Amidst the dire circumstances of economic warfare by the combined forces of state capitalism, the people in Athens took up the example of Spain by camping on the central square of the capital – which in Athens also houses the parliament. Since the 5th of May people have occupied Syntagma square and are holding daily assemblies, open to anyone, to decide upon their goals, demands, actions and more. Overall, thousands have been participating, with several hundred sleeping there as well. Sundays are the biggest, with thousands of people, many of whom are standing on the upper parts of Syntagma, in front of parliament. These crowds are even more mixed, with nationalist forces and slogans more present (and now and then fascists trying to mingle among them as well). But in general such tendencies (including anti-immigrant slogans) are few and countered well.
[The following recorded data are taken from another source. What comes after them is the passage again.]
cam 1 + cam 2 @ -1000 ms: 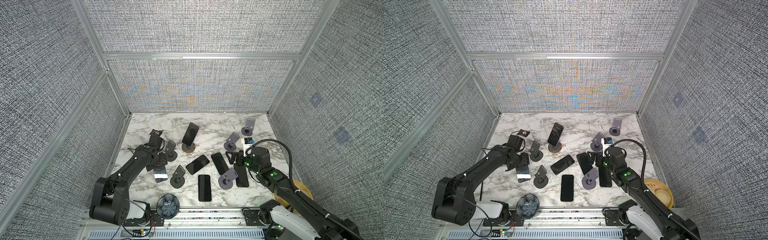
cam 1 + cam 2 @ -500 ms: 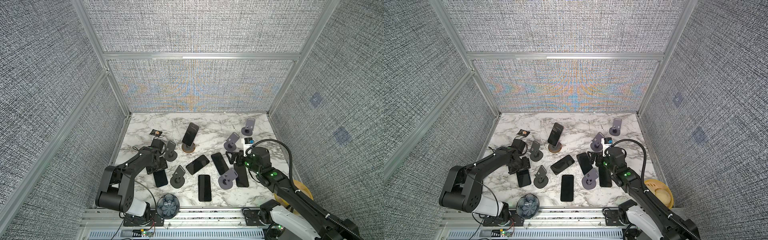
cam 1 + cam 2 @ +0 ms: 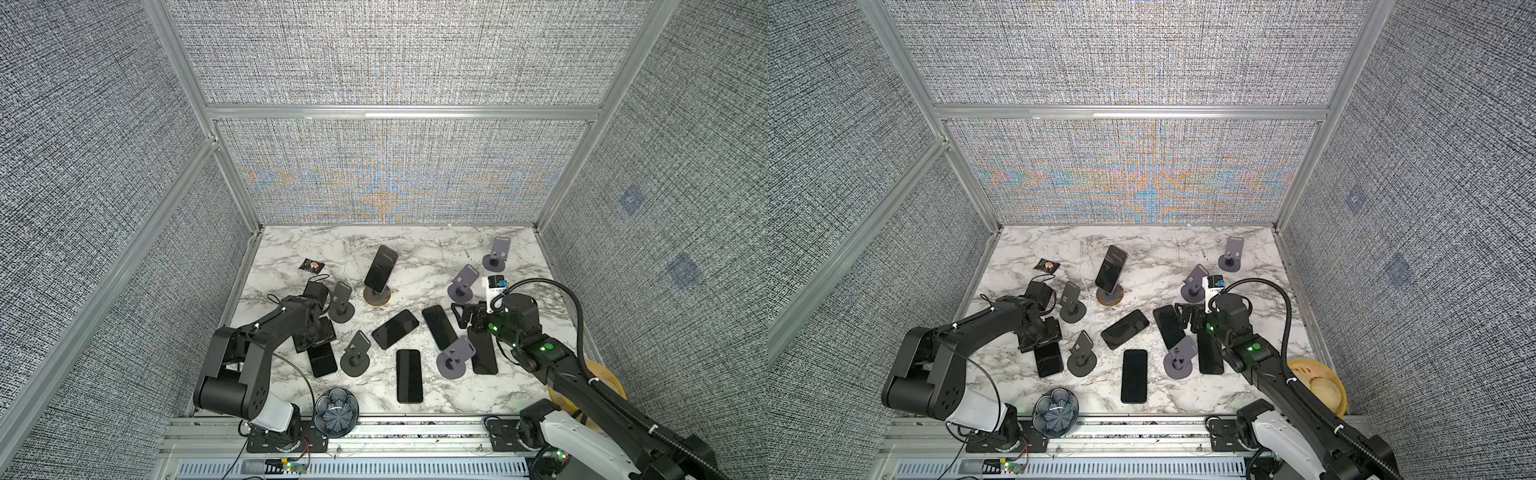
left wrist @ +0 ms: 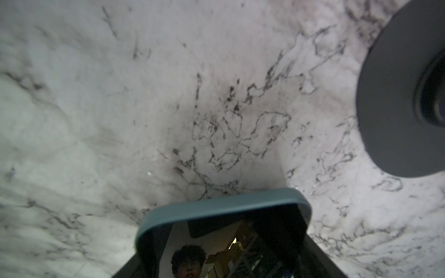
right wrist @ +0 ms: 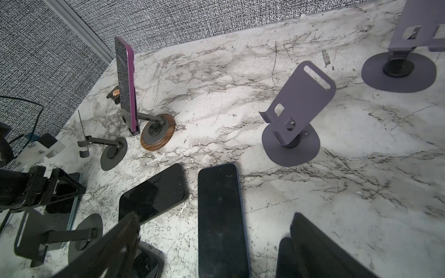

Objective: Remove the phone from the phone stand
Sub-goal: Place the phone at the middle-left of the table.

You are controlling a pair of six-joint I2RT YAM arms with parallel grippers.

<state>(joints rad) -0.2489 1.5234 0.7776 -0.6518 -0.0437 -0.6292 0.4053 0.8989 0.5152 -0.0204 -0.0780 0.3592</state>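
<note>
Landmark: the round wood-ringed phone stand (image 3: 377, 296) near the middle of the white marble tabletop (image 3: 415, 249). I place everything else from it.
Task phone: the purple-cased phone (image 3: 381, 268) leans steeply on that stand's cradle. Its lower edge sits in the lip, which I judge is what keeps it from sliding off.
Left jaws: at the tip of the left arm (image 3: 270, 328), to the stand's left and nearer the arm bases. They are pinched on a teal-cased phone (image 4: 221, 209) near one end.
Why held so: gripping near one end leaves the rest of the teal phone free to go down flat. It lies low along the tabletop, but I cannot tell whether it rests fully.
Neighbour: an empty dark grey stand (image 3: 341, 299) sits between the teal phone and the wood-ringed stand, just beside the left jaws. Its cradle is bare.
Right jaws: spread wide and holding nothing, on the right arm (image 3: 540, 353), to the stand's right and nearer the bases. They hover over a flat dark phone with a blue rim (image 5: 220, 216).
Step in hand: I judge the teal phone is being set down and the purple one is not yet lifted.
Next call: I would lift it up and out of the lip rather than pull sideways, or the stand may tip.
</note>
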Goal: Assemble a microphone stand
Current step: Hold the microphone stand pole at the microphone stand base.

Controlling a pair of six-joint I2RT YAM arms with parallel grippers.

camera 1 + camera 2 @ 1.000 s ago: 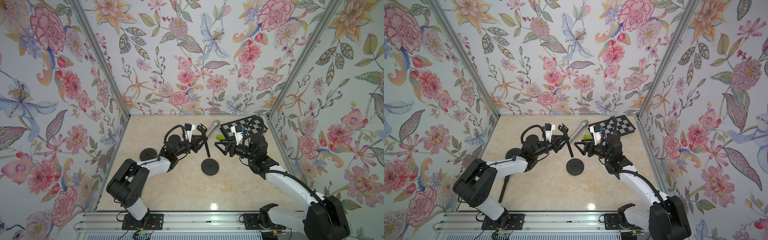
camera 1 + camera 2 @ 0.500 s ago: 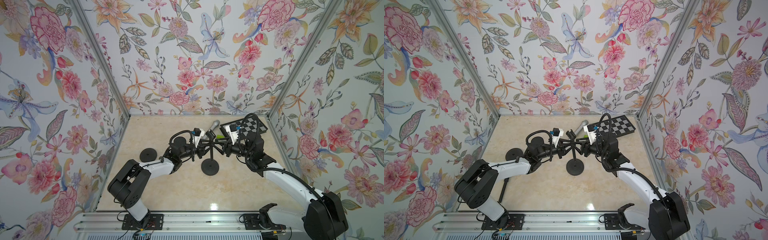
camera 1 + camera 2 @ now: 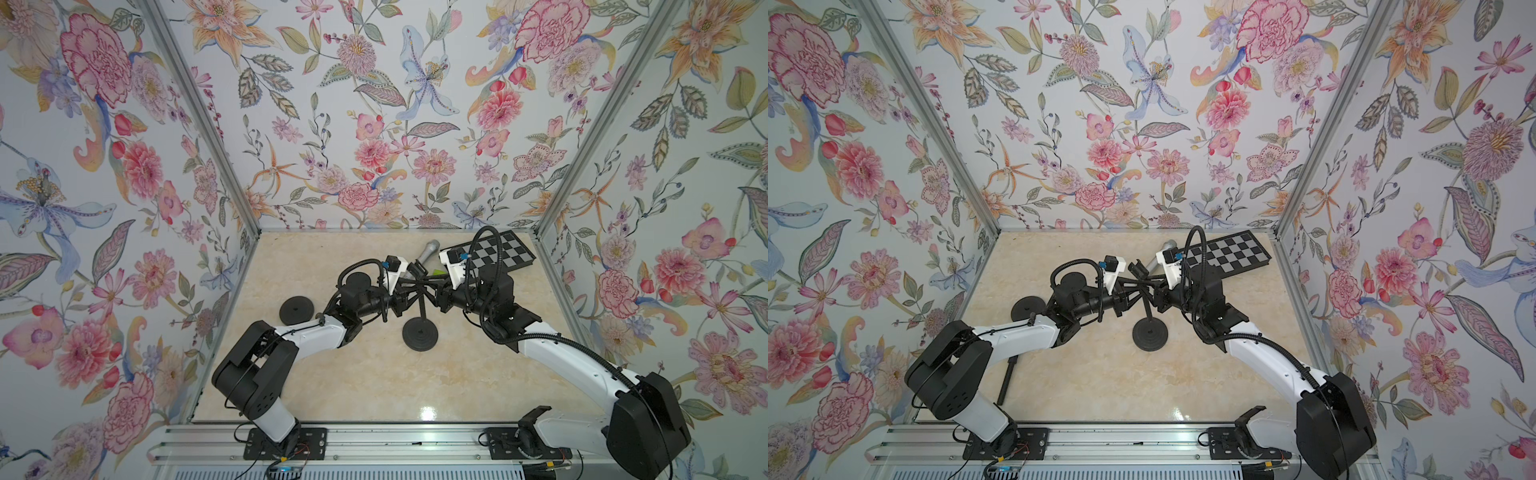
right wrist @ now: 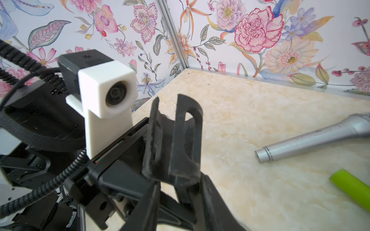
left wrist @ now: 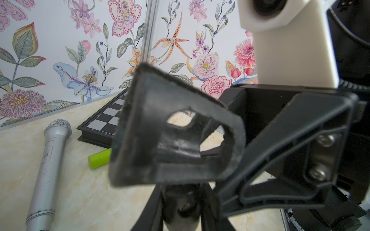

For instance, the few Greek flags that are there are countered by the flags of Egypt, Tunisia, Spain, and others, to show that we’re in the same struggle.

Without many anti-authoritarians or anarchists being there, the assembly decided on its second day to be based on the principle of direct democracy. Around 90% voted for this over “real democracy,” which had connotations of “improving parliamentary democracy,” “replacing the corrupt politicians with better ones,” and so on.  Now one of the main banners in front of the parliament calls for Direct Democracy. And by their actions the people show what creative power lies in the cooperation of the masses. Next to the many tents, information stands, a media center, a medical station, a cooking area, and many more things have been created. Moreover, recycling is brought to new levels, with different color garbage bags for different materials. Regularly one can see people sweeping and cleaning the square.

But perhaps the most impressive are the big assemblies. High quality boxes have been installed (donated by a famous Greek singer, who wants to stay anonymous so as not to take any credit), and people can come forward to the central microphone to give their opinions, which are heard by everyone present. The previous speaker has left center stage, an impressive quiet ensues in anticipation of the next speaker. Ninety-nine percent of the people are extremely respectful towards the speakers; if they stumble over their words they are encouraged to continue by the crowd. People have agreed upon signs to show approval and other feelings, without disrupting the speaker too much. Opinions verging on racism or strong nationalism are booed, but in general people are given a lot of leeway.

Although plenty of debate is possible over how democratic such big open assemblies are, they are certainly much more democratic than anything known in current society. It’s surprising how well it functions, considering its size (often hundreds of people, and at some nights even more). Now and then there is some (verbal) fight over the microphone, when someone is talking too long; now and then there are some hotheaded people, but in general these things solve themselves. The same holds for what people have to say; sometimes discussions are slow, with a lot of repetition and apparent irrelevancy, and sometimes people even start talking about a personal problem they had with the state or some institution.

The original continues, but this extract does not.